● **Task requirements**
Among the lines below, a stretch begins at the one with "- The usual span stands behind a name" and ends at the one with "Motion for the". Repeat that stretch exactly, ends included.
┄┄┄┄┄┄┄┄┄┄┄┄┄┄┄┄┄┄┄┄
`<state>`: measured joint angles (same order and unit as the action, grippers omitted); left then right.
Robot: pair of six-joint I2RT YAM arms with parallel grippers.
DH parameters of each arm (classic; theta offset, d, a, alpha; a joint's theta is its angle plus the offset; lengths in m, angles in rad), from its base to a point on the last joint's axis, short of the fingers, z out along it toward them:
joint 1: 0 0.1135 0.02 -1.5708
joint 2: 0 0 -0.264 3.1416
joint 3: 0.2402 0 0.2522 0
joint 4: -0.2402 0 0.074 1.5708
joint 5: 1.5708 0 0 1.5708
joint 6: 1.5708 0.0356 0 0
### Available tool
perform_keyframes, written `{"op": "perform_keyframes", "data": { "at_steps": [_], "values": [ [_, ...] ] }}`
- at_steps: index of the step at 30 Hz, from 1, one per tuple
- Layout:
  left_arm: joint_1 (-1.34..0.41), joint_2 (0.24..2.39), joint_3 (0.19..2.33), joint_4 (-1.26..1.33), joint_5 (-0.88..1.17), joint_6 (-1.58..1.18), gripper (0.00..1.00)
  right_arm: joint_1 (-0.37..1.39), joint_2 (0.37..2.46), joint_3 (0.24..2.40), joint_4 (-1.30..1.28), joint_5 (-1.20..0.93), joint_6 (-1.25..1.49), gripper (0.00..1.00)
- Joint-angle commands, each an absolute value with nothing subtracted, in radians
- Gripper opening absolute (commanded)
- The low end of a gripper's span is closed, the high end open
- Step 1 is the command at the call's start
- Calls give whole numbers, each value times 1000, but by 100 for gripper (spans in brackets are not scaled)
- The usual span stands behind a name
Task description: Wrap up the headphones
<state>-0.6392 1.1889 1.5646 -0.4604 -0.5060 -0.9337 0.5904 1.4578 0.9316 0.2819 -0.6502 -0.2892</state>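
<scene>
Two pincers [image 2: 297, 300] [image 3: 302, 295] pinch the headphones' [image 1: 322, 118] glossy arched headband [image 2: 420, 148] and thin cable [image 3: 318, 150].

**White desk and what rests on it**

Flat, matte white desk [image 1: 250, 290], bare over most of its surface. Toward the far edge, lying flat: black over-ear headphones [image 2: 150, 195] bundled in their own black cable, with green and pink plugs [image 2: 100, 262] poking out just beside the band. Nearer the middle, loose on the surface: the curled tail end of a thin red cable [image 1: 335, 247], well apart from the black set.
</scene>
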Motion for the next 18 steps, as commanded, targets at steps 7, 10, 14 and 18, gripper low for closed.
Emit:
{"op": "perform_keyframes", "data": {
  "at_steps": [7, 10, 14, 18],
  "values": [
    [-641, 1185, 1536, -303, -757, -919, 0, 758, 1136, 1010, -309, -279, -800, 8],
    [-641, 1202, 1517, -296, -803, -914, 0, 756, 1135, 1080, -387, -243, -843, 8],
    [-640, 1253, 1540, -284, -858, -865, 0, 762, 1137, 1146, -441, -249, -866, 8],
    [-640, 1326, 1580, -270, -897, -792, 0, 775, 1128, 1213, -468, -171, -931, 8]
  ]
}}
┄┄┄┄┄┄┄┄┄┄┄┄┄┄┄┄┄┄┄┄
● **Your solution**
- The usual span stands behind a name
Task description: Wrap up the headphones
<state>-0.6392 1.1889 1.5646 -0.4604 -0.5060 -0.9337 0.5904 1.4578 0.9316 0.2819 -0.6502 -0.2892</state>
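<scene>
Two pincers [image 2: 297, 300] [image 3: 302, 295] pinch the headphones' [image 1: 322, 118] glossy arched headband [image 2: 420, 148] and thin cable [image 3: 318, 150].

**White desk and what rests on it**

Flat, matte white desk [image 1: 250, 290], bare over most of its surface. Toward the far edge, lying flat: black over-ear headphones [image 2: 150, 195] bundled in their own black cable, with green and pink plugs [image 2: 100, 262] poking out just beside the band. Nearer the middle, loose on the surface: the curled tail end of a thin red cable [image 1: 335, 247], well apart from the black set.
</scene>
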Motion for the next 18 steps, as commanded, targets at steps 7, 10, 14 and 18, gripper low for closed.

There is no more output to give.